Mega Proyek Singapura: 3 Pulau Bakal Disatukan, Disiapkan Jadi Pusat Industri Masa Depan
Pulau ini memiliki sejarah geografis yang menarik. Berdasarkan survei Selat Singapura pada 1946, ketinggian Pulau Sudong mencapai sekitar 55 kaki hingga bagian puncak pepohonan.
Pulau tersebut berada di ujung timur sebuah gugusan terumbu karang yang cukup luas. Ketika air laut surut, sebagian permukaan terumbu dapat terlihat di atas permukaan air.
Data pada 2013 mencatat luas Pulau Sudong sekitar 208,5 hektare. Sejak dekade 1980-an, kawasan ini juga telah ditetapkan sebagai wilayah latihan penembakan dengan peluru tajam oleh Angkatan Bersenjata Singapura.
Karena itu, Sudong memiliki fungsi strategis yang berbeda dari Semakau maupun Bukom. Keberadaannya juga menjadi salah satu faktor penting dalam melihat bagaimana rencana penggabungan pulau tersebut akan dilaksanakan.

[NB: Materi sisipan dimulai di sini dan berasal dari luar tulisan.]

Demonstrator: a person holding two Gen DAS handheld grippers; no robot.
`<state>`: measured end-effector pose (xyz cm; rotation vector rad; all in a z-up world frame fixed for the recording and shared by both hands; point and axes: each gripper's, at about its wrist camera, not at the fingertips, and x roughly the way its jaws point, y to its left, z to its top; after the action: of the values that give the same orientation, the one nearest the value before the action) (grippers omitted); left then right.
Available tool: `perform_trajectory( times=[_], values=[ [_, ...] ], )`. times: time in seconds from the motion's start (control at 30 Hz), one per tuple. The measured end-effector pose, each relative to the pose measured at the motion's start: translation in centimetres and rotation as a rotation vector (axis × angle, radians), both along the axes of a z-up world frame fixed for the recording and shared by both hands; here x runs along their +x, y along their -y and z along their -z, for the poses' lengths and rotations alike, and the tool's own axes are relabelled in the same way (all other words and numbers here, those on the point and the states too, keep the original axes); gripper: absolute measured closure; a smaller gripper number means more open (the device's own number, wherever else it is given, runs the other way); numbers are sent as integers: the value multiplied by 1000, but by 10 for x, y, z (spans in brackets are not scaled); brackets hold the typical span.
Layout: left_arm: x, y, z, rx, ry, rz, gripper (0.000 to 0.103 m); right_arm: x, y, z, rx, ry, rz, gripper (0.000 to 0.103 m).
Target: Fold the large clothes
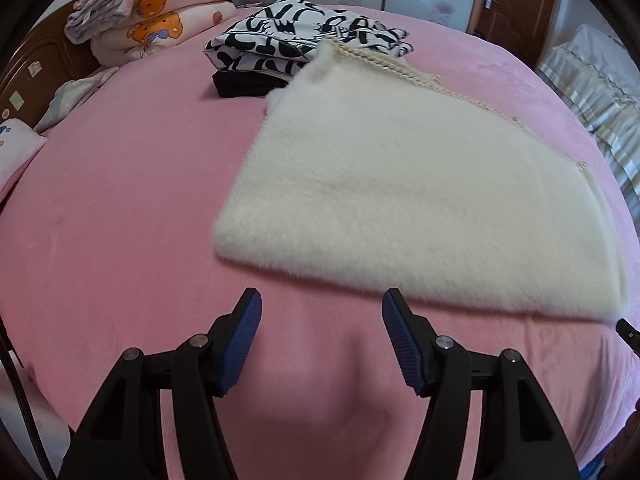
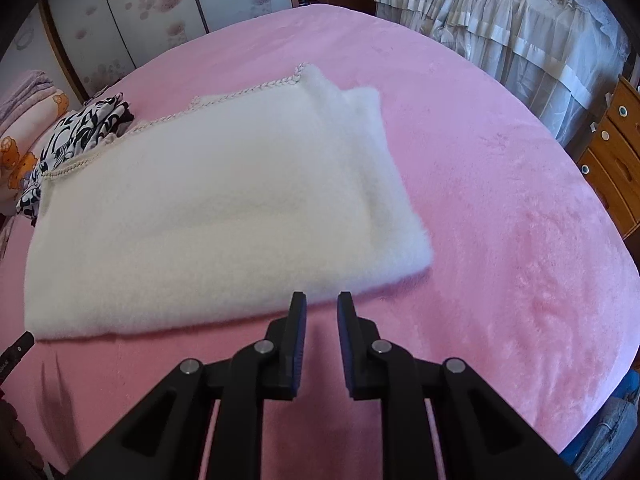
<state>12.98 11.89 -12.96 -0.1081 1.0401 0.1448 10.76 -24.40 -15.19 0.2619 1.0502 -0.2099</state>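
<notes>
Writing: the black-and-white printed folded cloth (image 1: pixel 304 38) carries large letter-like marks, but no word is readable.
Garment: the cream fluffy folded garment (image 1: pixel 404 200) lies flat on the pink plush bed cover (image 1: pixel 120 208); its braided trim edge (image 1: pixel 384 62) touches the printed cloth.
Axis: in the right view the long side runs from the near left toward the far right.
Edges: bare pink cover lies beside the near and right edges.
Left gripper (image 1: pixel 322 308): fingers wide apart, holding nothing, just before the near edge.
Right gripper (image 2: pixel 321 307): fingers with a narrow gap, holding nothing, at the near edge.

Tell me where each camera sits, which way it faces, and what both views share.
Left wrist: on the left tongs, open, low over the pink bed, facing the white fluffy garment's near-left edge.
Right wrist: on the right tongs, narrowly open, facing the garment's near-right corner.
Shared: the garment, bed and black-and-white folded clothes; each view catches a bit of the other tongs.
</notes>
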Motion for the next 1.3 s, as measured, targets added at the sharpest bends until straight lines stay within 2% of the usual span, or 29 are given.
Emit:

Bukan Sekadar Menambah Daratan
Rencana menggabungkan Semakau, Bukom, dan Sudong menunjukkan bagaimana Singapura terus mencari cara untuk mengatasi keterbatasan lahan. Sebagai negara dengan wilayah yang relatif kecil, perluasan daratan melalui reklamasi telah menjadi salah satu strategi pembangunan yang digunakan selama beberapa dekade.
Namun, proyek terbaru ini memiliki tujuan yang lebih luas daripada sekadar menambah luas wilayah. Pemerintah Singapura mengarahkannya untuk mendukung kebutuhan industri masa depan, memperkuat infrastruktur energi, serta membuka ruang bagi manufaktur maju.
Kawasan tersebut bahkan berpotensi menjadi salah satu proyek jangka panjang yang menentukan arah pengembangan industri Singapura pada masa mendatang.